Task to carry out: Give only the number of lines in the records that include "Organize".

Information shown:
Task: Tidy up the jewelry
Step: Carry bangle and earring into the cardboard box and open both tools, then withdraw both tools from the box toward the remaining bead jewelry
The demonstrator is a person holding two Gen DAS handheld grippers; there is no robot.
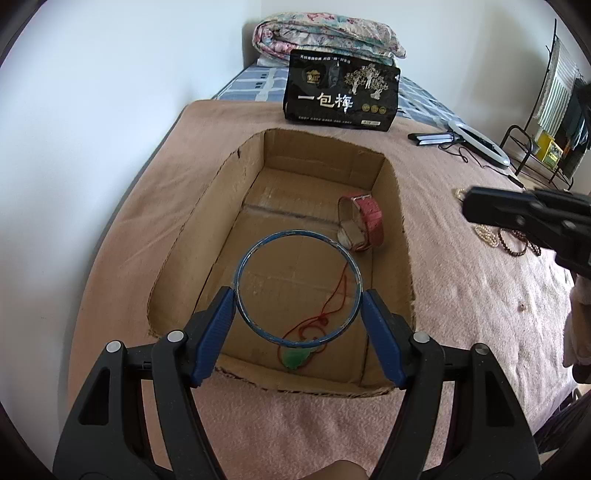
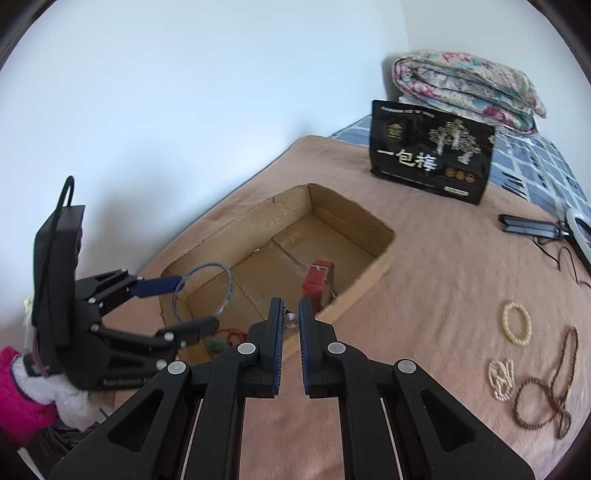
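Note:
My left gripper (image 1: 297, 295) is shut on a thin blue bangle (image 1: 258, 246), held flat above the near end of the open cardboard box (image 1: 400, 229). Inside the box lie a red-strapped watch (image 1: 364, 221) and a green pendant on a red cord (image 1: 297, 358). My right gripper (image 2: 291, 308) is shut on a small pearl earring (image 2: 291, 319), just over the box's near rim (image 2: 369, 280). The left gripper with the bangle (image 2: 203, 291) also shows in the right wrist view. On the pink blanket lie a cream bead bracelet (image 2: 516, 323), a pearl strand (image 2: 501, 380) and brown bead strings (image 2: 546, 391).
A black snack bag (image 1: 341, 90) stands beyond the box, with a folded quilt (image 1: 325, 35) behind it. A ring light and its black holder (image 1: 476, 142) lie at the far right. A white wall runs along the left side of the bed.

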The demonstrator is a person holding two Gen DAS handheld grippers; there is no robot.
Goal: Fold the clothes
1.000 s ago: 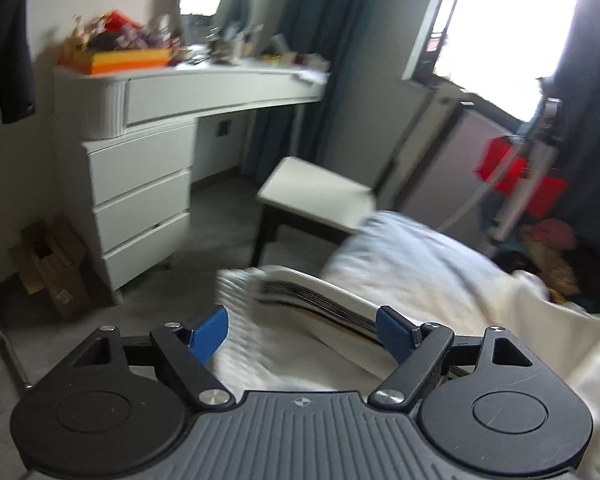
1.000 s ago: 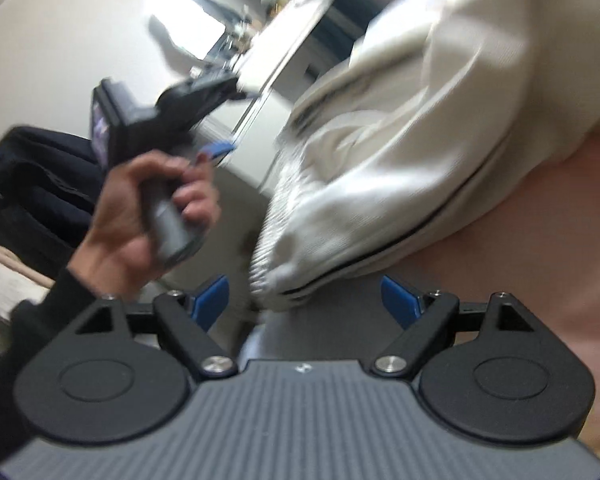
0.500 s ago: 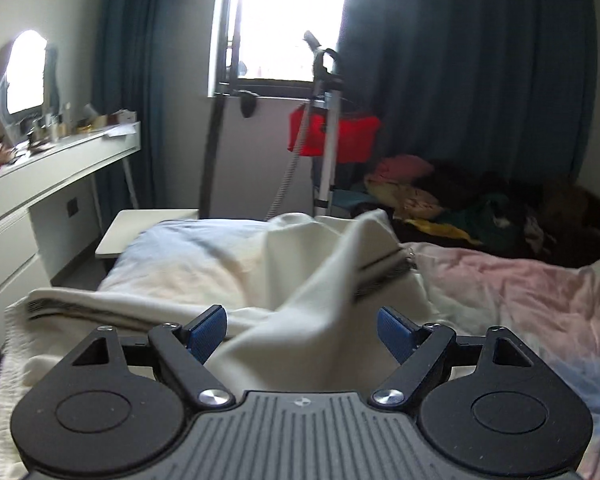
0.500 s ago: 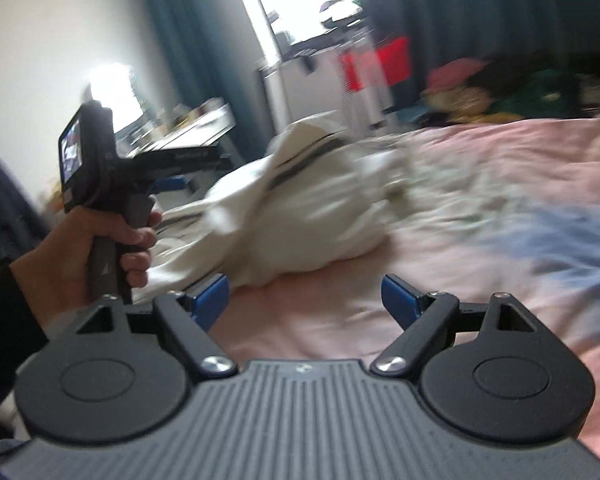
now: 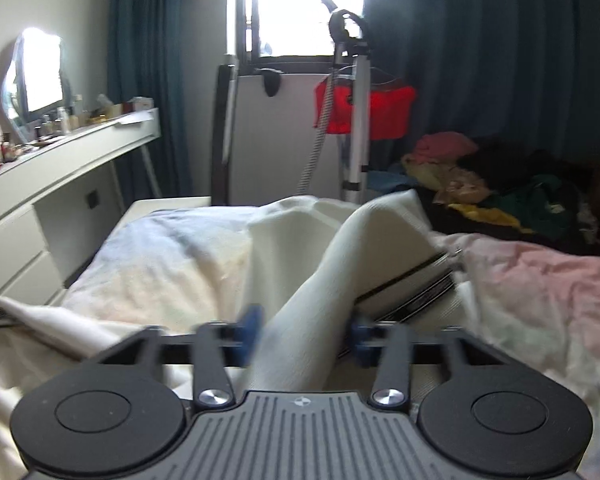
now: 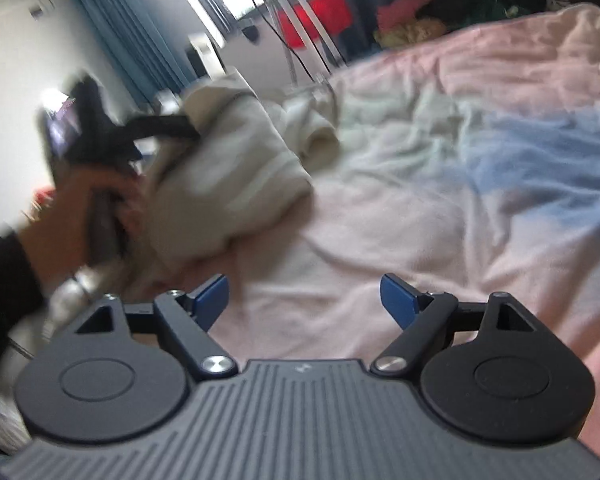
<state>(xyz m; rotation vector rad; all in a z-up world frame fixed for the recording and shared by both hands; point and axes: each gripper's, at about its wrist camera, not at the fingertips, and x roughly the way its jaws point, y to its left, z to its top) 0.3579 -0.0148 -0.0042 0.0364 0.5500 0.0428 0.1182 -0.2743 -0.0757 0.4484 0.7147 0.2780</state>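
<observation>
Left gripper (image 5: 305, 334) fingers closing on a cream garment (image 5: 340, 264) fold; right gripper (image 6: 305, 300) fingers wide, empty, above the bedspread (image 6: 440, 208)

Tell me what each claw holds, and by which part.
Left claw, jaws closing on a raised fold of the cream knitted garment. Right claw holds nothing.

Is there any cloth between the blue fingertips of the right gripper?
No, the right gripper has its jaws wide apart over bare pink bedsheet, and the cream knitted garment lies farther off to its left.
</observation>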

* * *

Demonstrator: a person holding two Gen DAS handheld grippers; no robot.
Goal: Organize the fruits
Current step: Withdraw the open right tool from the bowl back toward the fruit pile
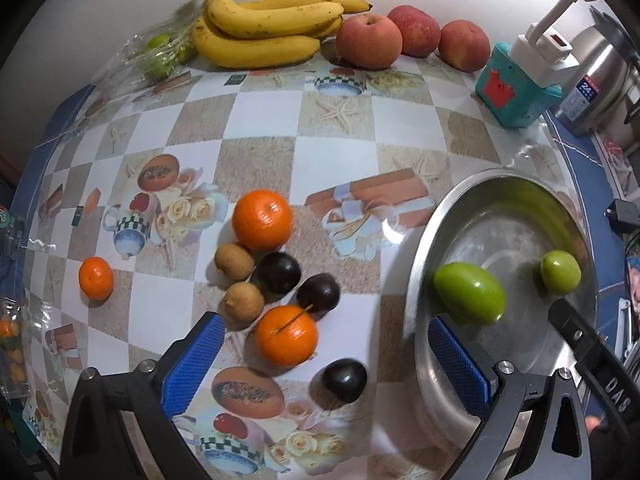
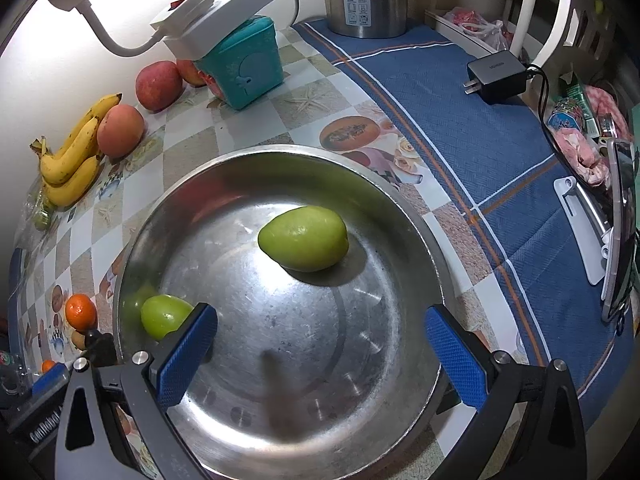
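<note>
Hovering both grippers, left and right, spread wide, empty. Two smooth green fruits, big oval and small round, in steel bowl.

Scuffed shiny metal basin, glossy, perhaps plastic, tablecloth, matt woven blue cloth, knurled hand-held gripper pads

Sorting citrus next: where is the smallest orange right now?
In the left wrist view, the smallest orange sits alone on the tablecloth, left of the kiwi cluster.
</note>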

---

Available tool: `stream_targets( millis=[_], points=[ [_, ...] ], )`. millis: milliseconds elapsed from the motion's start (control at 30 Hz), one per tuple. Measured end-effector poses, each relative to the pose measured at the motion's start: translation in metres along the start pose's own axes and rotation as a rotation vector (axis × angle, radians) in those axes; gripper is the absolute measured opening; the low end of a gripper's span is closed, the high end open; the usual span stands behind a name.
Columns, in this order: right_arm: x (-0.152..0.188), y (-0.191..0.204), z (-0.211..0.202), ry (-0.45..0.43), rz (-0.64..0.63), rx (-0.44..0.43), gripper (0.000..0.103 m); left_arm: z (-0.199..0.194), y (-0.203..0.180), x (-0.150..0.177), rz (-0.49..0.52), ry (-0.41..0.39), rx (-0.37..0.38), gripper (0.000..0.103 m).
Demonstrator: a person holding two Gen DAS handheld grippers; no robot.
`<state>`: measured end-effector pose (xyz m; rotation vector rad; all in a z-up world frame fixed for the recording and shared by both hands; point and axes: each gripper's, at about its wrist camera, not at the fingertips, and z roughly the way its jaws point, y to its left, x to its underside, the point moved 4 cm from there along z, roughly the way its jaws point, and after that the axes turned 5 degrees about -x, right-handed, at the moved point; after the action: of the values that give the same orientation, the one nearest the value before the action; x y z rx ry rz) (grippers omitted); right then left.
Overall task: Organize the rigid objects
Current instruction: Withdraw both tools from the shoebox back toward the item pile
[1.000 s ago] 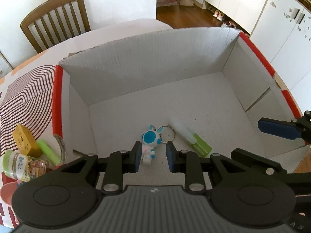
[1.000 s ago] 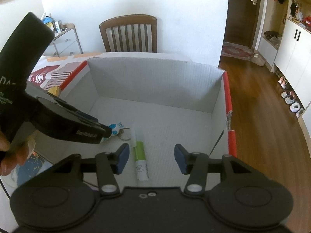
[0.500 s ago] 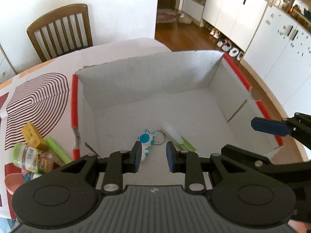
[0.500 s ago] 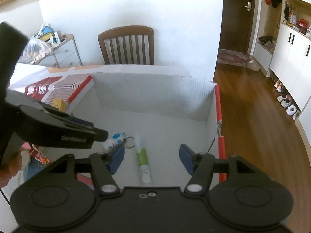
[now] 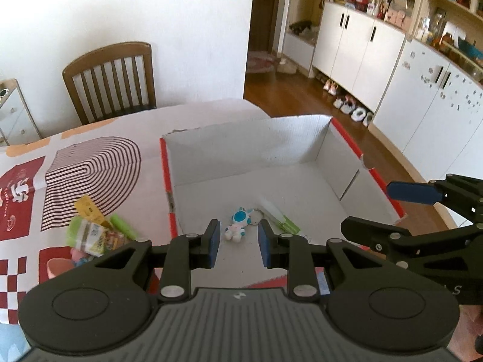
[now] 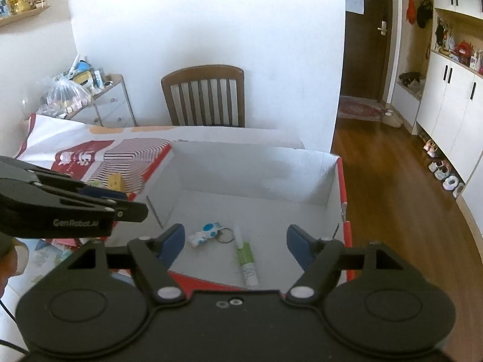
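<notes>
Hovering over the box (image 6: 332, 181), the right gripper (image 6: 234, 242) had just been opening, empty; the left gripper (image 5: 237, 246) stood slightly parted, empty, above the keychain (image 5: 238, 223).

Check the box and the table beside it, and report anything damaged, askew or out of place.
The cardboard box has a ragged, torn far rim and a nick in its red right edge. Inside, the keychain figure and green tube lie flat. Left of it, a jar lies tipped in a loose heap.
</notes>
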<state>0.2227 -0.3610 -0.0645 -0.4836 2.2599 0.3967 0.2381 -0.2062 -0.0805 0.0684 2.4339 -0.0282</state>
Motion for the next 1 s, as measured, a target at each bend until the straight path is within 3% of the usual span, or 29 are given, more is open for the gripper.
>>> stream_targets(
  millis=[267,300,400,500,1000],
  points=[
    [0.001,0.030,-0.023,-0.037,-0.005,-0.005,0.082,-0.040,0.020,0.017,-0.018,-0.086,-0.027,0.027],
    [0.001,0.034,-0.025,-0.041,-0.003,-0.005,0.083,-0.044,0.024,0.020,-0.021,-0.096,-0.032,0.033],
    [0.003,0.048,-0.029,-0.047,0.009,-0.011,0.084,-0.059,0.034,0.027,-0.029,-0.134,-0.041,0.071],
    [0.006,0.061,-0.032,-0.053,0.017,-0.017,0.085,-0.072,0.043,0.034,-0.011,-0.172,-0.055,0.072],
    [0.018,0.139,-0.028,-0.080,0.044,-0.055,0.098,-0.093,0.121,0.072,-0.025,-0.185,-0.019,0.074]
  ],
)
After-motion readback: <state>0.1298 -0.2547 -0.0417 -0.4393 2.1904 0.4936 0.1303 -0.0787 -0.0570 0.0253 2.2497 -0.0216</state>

Solution for this problem: 2